Treinta y dos

1K 219 40
                                    

Una ráfaga de aire caliente entró en mis pulmones en el momento que puse un pie en la habitación. Afuera el clima era agradable bordeando lo cálido; pero incluso así había un pequeño fuego quemándose en la chimenea de la habitación. 

Enseguida sentí el estallido de sudor en mi cuerpo y luché por mantenerme serena frente a la imagen en la cama. Mis pasos se detuvieron a un lado de la mujer y sonreí sin fuerza al ver sus ojos cansados. 

Mi madre era una mujer delicada; no solo en su aspecto y modales, sino en el más literal de los sentidos. Según el médico, era un milagro que pudiera vivir tanto. 

Esa aseveración fue un puñal que se incrustó en lo más profundo de mi pecho. 

—Cariño. —Su voz ronca me sacó de los deprimentes pensamientos que parecían llenar no solo mi cabeza, sino todo el ambiente—. ¿Dónde están los niños?

—Están durmiendo con papá. —No demoré mi respuesta y evoqué la imagen de aquel hombre grande que había caído inconsciente sobre el sillón del salón con dos niños subidos sobre su pecho. El cansancio de noches sin dormir junto a la cama de su esposa no pudo evitarse. 

—Es bueno que descanse. —Pese a que había una notable debilidad en sus palabras, todavía hablaba con claridad—. No me hizo caso cuando lo envié a dormir. 

—Ni a mí —declaré mientras me sentaba a su lado y tomaba su mano. Su temperatura estaba por encima de lo adecuado; pero temblaba de frío—. Solo se fue cuando Bastian y Fleur vinieron a buscarlo. 

Los labios secos se curvaron y un brillo de deleite pasó sobre sus ojos platinados. La luz del crepúsculo que entraba por la ventana iluminó su rostro y le otorgó un aire de ensueño. 

Me pregunté por qué de repente pasaba esto, por qué mi madre de todas las personas era la que tenía que estar tendida en la cama con una expresión de placidez que más que tranquilizarme, solo me provocaba un dolor sordo en el pecho. 

Aceptación, eso era lo que veía en su rostro. 

—No sonrías así. —Una pizca de rabia se filtró junto con esa oración que debió quedarse en mis pensamientos.
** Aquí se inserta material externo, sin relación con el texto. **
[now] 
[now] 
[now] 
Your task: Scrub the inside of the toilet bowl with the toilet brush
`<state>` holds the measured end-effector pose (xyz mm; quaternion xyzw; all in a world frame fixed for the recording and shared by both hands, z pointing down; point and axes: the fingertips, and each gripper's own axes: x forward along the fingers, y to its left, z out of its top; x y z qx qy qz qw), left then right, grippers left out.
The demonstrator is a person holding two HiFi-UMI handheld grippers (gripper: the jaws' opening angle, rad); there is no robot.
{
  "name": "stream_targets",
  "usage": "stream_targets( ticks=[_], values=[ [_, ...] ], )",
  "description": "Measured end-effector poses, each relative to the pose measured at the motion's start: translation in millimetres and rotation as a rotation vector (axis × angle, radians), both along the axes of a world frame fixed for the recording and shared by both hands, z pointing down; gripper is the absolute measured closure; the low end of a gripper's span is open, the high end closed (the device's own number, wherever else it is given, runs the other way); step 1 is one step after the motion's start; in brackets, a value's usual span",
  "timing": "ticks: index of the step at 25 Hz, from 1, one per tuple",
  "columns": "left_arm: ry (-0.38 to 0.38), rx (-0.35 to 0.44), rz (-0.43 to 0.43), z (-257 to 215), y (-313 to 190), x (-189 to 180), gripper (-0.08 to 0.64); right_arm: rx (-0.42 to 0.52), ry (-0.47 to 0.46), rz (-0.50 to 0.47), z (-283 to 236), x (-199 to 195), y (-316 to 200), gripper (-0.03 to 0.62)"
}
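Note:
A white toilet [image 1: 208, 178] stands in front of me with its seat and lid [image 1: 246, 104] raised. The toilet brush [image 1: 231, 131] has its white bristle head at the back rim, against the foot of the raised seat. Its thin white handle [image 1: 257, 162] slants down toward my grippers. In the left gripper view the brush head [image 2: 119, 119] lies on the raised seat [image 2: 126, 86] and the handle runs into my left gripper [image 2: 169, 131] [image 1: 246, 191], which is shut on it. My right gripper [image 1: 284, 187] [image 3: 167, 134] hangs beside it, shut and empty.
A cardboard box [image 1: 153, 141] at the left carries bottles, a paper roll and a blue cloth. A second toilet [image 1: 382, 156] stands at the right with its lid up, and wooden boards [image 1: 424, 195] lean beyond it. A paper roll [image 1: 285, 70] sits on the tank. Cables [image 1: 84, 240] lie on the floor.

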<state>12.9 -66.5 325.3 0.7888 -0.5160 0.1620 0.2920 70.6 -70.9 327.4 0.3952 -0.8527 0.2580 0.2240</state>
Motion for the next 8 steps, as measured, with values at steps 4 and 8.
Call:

Me sobresalté al darme cuenta de que había liberado mi irritación sin intención ante el gesto de sorpresa de mi madre y me mordí los labios con saña. 

Recordé que no hacía mucho, todavía revoloteaba como una mariposa entre las florecientes plantas del jardín; recordé que llevaba a Fleur de la mano mientras le hablaba sobre modales, etiqueta y expresiones, con una sonrisa suave en el rostro; recordé mi molestia por querer moldear a mi hija de la misma forma que era ella y contuve mi enojo al ver cómo mi pequeña florecita escuchaba con atención antes de asentir y enderezar su espalda. 

Pensé que era yo la equivocada al ver lo bien que parecían congeniar y retuve mi genio al reconocer que, quizá, mi madre era muy adecuada para sobrellevar el carácter perezoso de Fleur. Ella llamaba su atención. 

—Lo siento. —Escuché su disculpa y respingué al sentir el apretón en mi mano. 

Bajé la cabeza y negué con brusquedad. Mi odio, mi enojo, no era con ella, era con la situación. 

—Ya sabía que esto pasaría… fue mi deseo egoísta tenerlos conmigo lo que me restara de vida. 

—Pudiste llamarme antes. —El tiempo era demasiado corto; no sentía que lo hubiera aprovechado. 

Un corto silencio se hizo entre las dos y mi corazón se saltó un latido al percibir la quietud de la persona a mi lado. Me di la vuelta con rapidez y vi que sus ojos se enfocaban en mí con afecto desbordante; jamás la vi tener una expresión tan serena sobre el rostro.